Economically, Iranian and Western interests could be aligned. Oil contributes less than 40 percent of Iran’s gross domestic product. Reasonably priced oil will not be detrimental to Iran, provided that the country benefits from favorable trade agreements.
A rapprochement does not necessarily fly in the face of Western values. Despite its theological political system, Iran is by far more democratic than almost all Western allies in the Middle East. Plus, Iran is an old, rich, and highly sophisticated civilization; it has the cultural aspects that appeal to, resonate with, and get the respect of the West.
From Iran’s perspective, a rapprochement with the West presents the country with potentially lucrative economic opportunities. In addition to the obvious benefits, this will be of high value to the regime. The current Iranian president, Hassan Rouhani, has managed to absorb some of the anger that his predecessor, Mahmoud Ahmadinejad, had stirred among wide groups of the country’s upper middle class. And yet, many Iranian strategists know that the dissatisfaction that young compatriots have with the regime has not subsided. They remember that only six years ago, Tehran witnessed major demonstrations that seemed the seed of an uprising. Significant economic improvements could be highly beneficial to the stability of the Islamic Republic, especially given the looming moment of transition, as Supreme Leader Ayatollah Ali Khamenei, 76, leaves the scene.

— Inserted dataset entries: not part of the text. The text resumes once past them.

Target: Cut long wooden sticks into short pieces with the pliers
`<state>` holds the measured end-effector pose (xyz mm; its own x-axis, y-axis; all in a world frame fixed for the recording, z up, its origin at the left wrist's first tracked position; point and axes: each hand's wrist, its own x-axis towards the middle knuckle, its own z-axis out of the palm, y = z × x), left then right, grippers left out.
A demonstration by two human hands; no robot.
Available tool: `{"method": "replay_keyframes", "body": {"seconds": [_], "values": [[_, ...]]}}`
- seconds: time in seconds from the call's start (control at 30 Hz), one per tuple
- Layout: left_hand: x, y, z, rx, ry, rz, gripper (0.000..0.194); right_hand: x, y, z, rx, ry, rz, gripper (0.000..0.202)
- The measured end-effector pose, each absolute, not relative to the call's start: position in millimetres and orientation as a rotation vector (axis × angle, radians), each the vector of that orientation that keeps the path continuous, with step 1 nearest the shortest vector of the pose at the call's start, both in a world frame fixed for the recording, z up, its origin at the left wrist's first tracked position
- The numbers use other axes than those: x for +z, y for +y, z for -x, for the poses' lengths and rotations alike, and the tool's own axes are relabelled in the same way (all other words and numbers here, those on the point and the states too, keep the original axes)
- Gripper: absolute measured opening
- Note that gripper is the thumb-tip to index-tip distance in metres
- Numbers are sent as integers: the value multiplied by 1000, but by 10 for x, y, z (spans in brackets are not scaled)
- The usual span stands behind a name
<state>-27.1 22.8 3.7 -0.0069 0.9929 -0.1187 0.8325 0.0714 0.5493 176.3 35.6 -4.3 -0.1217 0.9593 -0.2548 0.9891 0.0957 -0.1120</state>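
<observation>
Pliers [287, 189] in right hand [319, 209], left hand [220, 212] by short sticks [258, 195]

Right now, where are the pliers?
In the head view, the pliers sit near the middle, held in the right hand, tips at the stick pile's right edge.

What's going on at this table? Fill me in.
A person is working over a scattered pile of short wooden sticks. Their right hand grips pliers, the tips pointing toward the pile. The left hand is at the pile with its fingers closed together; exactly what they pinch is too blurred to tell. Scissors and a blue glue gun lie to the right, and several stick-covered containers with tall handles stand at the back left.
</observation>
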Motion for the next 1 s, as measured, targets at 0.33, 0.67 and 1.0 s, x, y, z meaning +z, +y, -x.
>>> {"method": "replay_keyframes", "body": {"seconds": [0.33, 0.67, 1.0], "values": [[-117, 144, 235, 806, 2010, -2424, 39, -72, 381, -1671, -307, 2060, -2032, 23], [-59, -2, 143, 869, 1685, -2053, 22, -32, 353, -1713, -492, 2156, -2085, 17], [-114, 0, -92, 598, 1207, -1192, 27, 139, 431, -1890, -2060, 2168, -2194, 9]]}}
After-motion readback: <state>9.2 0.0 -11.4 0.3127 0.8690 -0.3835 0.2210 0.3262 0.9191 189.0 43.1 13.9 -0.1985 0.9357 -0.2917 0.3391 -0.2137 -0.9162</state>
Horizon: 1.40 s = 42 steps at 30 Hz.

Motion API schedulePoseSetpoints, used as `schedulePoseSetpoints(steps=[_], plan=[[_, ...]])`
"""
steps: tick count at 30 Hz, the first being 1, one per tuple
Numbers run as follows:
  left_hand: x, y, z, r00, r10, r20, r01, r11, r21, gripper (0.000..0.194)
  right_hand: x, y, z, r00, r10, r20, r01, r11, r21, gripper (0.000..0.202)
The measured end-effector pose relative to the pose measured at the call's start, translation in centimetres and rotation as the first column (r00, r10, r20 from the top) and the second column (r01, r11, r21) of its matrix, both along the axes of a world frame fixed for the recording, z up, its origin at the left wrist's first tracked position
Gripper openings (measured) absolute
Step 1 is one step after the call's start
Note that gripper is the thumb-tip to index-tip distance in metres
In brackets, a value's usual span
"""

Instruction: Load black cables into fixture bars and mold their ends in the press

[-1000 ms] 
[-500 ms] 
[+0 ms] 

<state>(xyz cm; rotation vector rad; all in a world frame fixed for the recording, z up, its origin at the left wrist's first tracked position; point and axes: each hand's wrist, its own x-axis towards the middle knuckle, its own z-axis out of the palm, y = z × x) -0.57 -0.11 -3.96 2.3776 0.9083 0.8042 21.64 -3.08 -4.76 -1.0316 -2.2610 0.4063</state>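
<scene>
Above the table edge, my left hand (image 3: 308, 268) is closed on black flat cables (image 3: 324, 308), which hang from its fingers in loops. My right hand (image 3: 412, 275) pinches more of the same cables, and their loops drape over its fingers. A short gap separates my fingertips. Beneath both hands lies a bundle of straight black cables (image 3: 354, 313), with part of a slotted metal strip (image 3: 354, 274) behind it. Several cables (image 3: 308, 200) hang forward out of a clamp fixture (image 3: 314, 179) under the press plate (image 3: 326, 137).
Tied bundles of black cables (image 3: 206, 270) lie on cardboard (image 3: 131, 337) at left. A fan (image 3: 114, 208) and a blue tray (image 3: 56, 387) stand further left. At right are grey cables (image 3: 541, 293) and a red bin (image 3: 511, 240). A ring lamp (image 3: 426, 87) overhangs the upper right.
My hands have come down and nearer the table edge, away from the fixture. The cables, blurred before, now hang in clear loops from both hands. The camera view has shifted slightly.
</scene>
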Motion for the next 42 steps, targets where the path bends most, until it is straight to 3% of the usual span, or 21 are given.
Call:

Strategically, a rapprochement with the West would inevitably lessen the importance of the West’s (and especially America’s) alliance with the Gulf states. This would give Iran a much wider manuevering space in the Gulf and the eastern Mediterranean. Also from the Iranian perspective, there are soft factors that make such a rapprochement appealing. Like all old nations with illustrious histories, Iran craves respect, not from the countries it sees as lesser, “nouveau riche” ones, but from those it deems its peers, the big Western nations.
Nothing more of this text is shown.